The Postmaster General limply claims the insignia do not recognise them as serving postboxes. Others say the decision may have come from the political de - colonisation skunks works units as recently occurred with the castration of the Hong Police 1967 history period?
There are still 59 serving boxes in Hong Kong. The oldest box bears the marking royal cypher GRV during the reign of King George V and served Hong Kong residents for 130 years. There are eight in-service GRV or GRVI post boxes. One manufactured during Queen Victoria (VR) reign 1837 -1901 was retired and is exhibited in the Central Post Office.
British-designed letter boxes can still be found throughout the UK, Ireland and in many former nations of the British Empire and members of the Commonwealth and other countries. In some cases, they indicate an interesting historical study of a nation’s development.
Most British houses have a simple letter box in the front door, usually a slot with a flap over it, through which the post is delivered.

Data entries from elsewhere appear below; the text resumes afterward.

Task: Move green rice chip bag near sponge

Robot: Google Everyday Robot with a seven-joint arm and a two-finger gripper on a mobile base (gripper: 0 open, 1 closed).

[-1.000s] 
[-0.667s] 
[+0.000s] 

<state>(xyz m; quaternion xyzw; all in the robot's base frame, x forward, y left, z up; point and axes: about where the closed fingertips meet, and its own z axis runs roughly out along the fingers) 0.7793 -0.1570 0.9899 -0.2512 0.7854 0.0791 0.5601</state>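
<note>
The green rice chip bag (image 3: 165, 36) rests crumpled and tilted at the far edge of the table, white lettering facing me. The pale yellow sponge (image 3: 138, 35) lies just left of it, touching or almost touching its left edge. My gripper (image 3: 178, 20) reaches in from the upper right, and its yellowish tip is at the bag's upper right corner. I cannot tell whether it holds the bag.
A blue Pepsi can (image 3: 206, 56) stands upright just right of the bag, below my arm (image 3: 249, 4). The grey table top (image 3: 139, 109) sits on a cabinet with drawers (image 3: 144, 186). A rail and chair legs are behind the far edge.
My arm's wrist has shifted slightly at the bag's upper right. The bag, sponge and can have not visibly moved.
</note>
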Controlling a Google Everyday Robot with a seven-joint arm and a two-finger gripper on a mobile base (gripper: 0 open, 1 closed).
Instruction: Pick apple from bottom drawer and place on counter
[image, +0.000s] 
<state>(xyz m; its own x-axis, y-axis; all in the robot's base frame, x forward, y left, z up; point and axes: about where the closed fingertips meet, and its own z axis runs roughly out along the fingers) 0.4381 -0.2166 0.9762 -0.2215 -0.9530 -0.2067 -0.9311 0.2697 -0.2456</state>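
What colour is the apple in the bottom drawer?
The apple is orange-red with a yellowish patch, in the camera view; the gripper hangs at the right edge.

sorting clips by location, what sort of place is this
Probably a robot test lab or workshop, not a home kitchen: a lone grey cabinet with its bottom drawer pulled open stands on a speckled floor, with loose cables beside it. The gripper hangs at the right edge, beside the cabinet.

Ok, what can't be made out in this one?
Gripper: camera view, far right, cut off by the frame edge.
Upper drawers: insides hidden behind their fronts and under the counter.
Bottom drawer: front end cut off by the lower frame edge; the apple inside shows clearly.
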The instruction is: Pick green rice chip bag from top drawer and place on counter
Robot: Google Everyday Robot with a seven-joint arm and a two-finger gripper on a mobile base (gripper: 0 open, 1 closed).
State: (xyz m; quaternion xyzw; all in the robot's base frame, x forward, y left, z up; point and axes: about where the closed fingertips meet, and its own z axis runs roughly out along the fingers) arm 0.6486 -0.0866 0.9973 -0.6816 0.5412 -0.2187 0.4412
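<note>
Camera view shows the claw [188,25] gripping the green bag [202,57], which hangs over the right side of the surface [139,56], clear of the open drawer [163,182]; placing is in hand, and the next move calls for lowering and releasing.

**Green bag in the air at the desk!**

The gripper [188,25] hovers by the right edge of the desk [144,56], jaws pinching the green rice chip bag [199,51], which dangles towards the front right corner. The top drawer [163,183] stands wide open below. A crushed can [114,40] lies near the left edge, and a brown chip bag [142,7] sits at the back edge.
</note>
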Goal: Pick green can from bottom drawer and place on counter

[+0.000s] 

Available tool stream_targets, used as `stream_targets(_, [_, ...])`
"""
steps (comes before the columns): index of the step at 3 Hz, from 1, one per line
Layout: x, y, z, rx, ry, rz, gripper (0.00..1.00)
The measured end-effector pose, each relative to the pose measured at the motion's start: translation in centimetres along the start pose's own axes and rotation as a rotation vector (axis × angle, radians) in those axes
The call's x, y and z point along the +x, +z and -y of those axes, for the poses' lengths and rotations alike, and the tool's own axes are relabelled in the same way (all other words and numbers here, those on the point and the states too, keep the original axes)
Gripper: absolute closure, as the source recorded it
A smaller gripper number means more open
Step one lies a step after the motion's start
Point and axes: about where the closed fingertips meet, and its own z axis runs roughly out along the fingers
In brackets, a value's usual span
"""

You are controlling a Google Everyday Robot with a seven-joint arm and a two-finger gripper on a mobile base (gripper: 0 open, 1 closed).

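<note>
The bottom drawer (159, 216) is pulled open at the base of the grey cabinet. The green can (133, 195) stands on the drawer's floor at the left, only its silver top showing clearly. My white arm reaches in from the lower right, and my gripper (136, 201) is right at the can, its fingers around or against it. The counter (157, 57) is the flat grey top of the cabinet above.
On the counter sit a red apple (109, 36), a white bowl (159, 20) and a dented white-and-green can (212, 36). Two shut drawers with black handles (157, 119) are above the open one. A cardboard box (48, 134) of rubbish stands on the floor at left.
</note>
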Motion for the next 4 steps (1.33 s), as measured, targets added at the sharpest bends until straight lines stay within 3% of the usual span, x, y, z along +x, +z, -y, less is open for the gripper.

The Post Office first encouraged people to provide these in 1849. Similar letter boxes were provided at post offices for people sending letters. One such letter box which was originally in the wall of the Wakefield Post Office has the date 1809 on it and is probably the oldest British letter box still in existence.
In 1840 Rowland Hill suggested the idea of roadside letter boxes for Britain. Letter boxes of this kind were already in use such as France, Belgium and Germany. There were no roadside letter boxes in the British Isles until 1852. The first pillar boxes were erected at St. Hellier in Jersey at the recommendation of Anthony Trollope, a Post Office Surveyor's Clerk.
In 1853 the first pillar box on the British mainland was erected at Botchergate, Carlyle. A similar box from the same year still stands at Barnes Cross, Bishop's Caundle in Dorset. It is the oldest pillar box still in use. Most of the early boxes were similar in design to the Channel Island boxes. But there were variations.
They are recognised the world over and are frequently featured in tourist brochures, postcards and greetings cards. They are sought after by collectors throughout the world and adorn gardens, office premises and even aboard ships.
Post Boxes Colour
The earliest boxes on Jersey were red, green was not introduced universally until 1859. The colour of letter boxes is a part of the nature of the iconic post box. Everyone remembers when letter boxes were pillar box red. Early boxes, however, were camouflage green so as not to appear too obtrusive in the landscape. So effective was this that complaints were received by people having difficulty finding them.
In the 1930s special boxes were introduced for posting airmail letters, these were painted blue. From 1938 blue airmail boxes were removed and repainted red from 1938. In 2012 post boxes in the home towns of Great Britain’s London 2012 Olympic Games gold medal winners were painted gold.The Postal Services Act 2011, which paved the way for privatisation, But the act does not specify what colour those boxes should be.
The HK Commissioner for Heritage’s Office only plans to preserve nine of them: the seven King George V postboxes, one King George VI postbox and one oval-shaped Elizabeth II postbox.
The Hong Kong Post’s decision to cover up all royal insignia including those on the nine fore-mentioned is puerile. The preservation of Hong Kong’s iconic heritage post boxes slipped under the radar of the Antiquities and Monuments Ordinance somehow also and it is recommended that there should be a public consultation over the remaining post boxes.
History can never be exorcised through a pathetic brush of whitewash!